Tracking the real impact of the chipset shortage on big consumer electronics companies can be challenging, especially when those companies constantly fine-tune their pricing and model lineups even during good times. With a shopping holiday named after its subscription program, Amazon has long been a master of targeted and strategic discounts. Not including limited editions, Amazon has sold seven different versions of its streaming adapters since 2019, which have seen more than 60 multiday price cuts in 2019 and 2020 alone, according to data from Amazon price-tracking site Keepa.com.
On average, Amazon has been discounting each of its streaming products around eight times per year for multiple days at a time. The company's streaming sticks in particular are seeing price cuts almost every month. However, even a tech giant like Amazon has not been immune to COVID-induced shortages. When the pandemic hit the U.S. in full swing in March 2020, the company paused discounts across its entire streaming device portfolio. For almost three months, people could only buy Fire TV products at full price.
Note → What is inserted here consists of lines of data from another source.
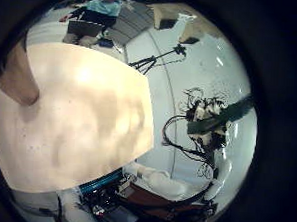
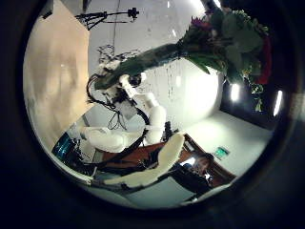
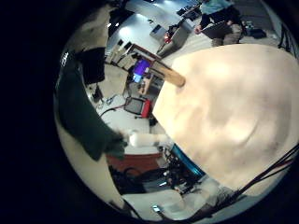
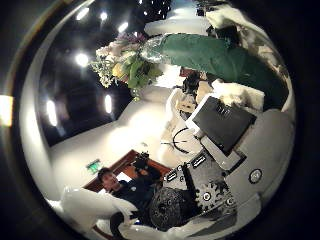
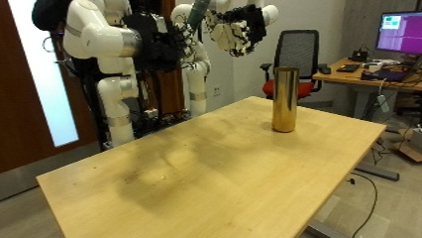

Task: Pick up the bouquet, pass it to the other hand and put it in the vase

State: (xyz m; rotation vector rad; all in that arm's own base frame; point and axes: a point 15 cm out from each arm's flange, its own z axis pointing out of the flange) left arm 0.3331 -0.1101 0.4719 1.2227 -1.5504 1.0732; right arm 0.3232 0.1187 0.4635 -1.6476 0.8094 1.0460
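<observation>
My right hand (image 5: 161, 45) is curled round the stem. My left hand (image 5: 238, 28) hangs beside it with fingers relaxed. The left thumb side palm view shows the flowers (image 2: 229, 43) close. A tall gold vase (image 5: 283, 99) stands upright on the table (image 5: 198, 174) below; it also shows in the right little finger side palm view (image 3: 168, 75).
The wooden table stretches wide toward the front with only the vase on it. An office chair (image 5: 301, 50) and a desk with a monitor (image 5: 396, 30) stand behind the table's far corner.
</observation>
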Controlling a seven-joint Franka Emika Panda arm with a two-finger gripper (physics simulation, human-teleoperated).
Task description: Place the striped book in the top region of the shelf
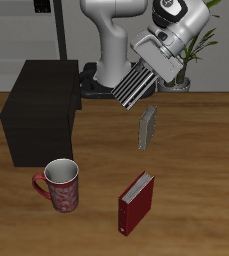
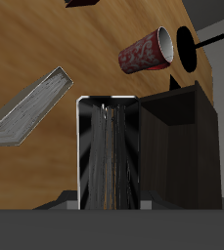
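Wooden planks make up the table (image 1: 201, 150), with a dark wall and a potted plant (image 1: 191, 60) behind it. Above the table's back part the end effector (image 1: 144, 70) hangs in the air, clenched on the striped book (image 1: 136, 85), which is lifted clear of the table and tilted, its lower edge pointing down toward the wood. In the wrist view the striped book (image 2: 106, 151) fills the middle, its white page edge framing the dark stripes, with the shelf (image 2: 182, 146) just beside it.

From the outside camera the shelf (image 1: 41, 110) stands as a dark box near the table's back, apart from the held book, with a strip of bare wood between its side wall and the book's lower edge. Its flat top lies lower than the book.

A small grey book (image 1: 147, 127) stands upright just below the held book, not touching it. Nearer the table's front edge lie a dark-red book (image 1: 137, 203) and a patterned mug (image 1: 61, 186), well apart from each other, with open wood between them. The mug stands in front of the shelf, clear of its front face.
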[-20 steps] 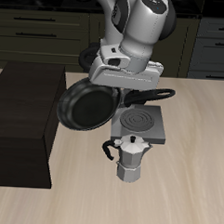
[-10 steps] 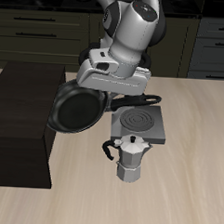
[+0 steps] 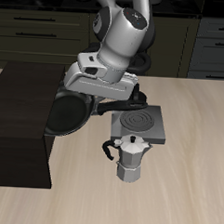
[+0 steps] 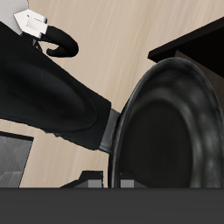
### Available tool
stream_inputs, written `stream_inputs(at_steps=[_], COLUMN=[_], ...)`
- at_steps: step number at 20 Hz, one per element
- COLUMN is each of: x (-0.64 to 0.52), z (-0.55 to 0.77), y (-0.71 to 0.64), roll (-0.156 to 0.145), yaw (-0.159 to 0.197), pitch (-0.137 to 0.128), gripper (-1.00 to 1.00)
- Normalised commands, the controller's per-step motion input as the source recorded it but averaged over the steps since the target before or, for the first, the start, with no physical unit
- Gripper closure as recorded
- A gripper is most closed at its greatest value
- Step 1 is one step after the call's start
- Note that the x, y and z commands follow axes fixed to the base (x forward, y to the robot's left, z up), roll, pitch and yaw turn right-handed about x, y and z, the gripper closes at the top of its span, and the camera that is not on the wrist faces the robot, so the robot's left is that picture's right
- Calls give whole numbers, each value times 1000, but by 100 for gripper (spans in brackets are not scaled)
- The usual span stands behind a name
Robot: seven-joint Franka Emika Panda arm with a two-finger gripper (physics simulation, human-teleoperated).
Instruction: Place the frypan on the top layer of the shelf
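The frypan (image 3: 69, 114) is a round black pan, held tilted in the air. Its bowl hangs over the near corner of the shelf (image 3: 19, 118), a big dark boxy unit with a flat top. My gripper (image 3: 107, 101) is shut on the pan's long black handle (image 3: 133, 101), just beside the bowl. In the wrist view the pan's bowl (image 4: 175, 122) fills much of the frame. The handle (image 4: 52, 92) runs away from it, and a corner of the shelf (image 4: 194, 42) shows behind. The gripper (image 4: 109, 180) fingertips are only partly seen.
A small square grey stove plate (image 3: 139, 123) with a spiral burner lies beside the shelf, under the pan's handle. A silver moka pot (image 3: 130, 158) stands in front of it, nearer the table's front edge. Dark cabinets (image 3: 34, 31) with drawer handles line the back.
The arm has carried the frypan sideways toward the shelf. The pan has sunk lower and now hangs over the shelf's corner instead of beside it.
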Motion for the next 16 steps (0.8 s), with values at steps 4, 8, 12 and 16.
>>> stream_inputs(at_steps=[4,8,12,16], x=[92,88,56,17], z=[-195,-194,-159,-26], y=[-408,-411,-401,-151], roll=[-56,-78,-79,-21], yaw=[15,37,51,3], pitch=[25,18,21,8], gripper=[100,100,100,100])
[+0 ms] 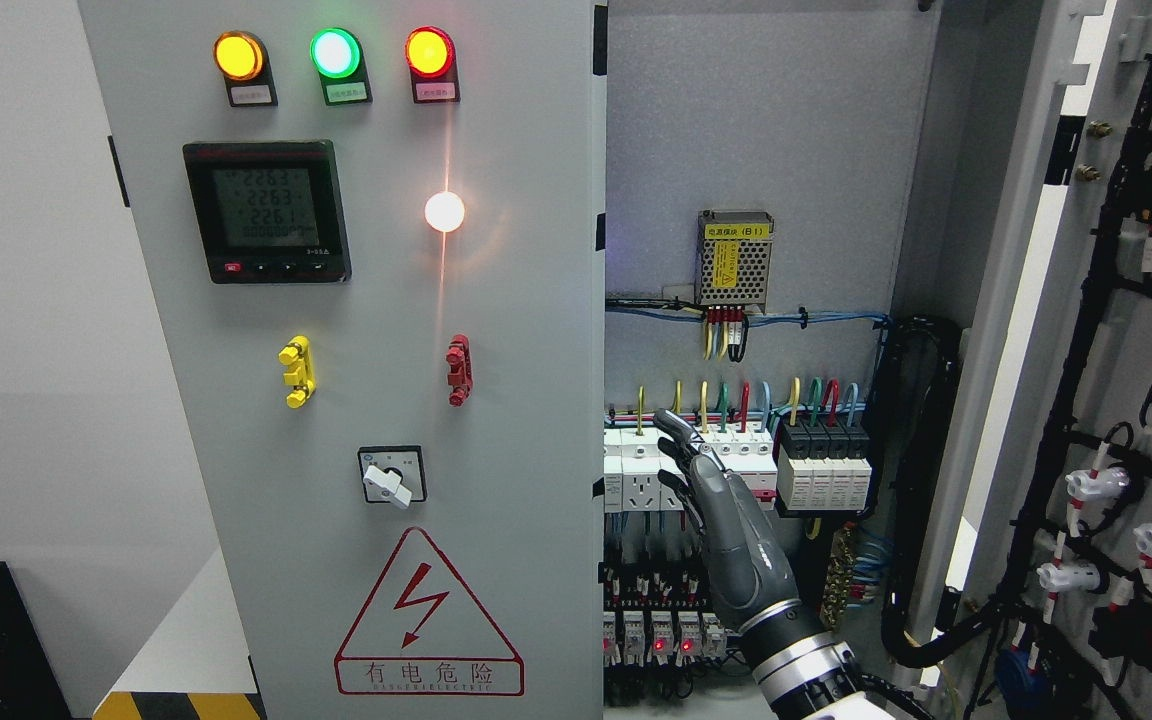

Finding the right response to the chip crisis hasn't been easy for Roku, either. "It's been a challenge," admitted VP of Product Strategy Mark Ely during a recent conversation with Protocol. "We didn't want to increase pricing." Roku has long relied on using streaming hardware as a way to attract an audience that is then monetized via advertising and other services revenue streams, and the company has been warning its investors for months that it is selling some of its streaming hardware below cost in response to higher component prices.
"The rules of math still apply," Ely said.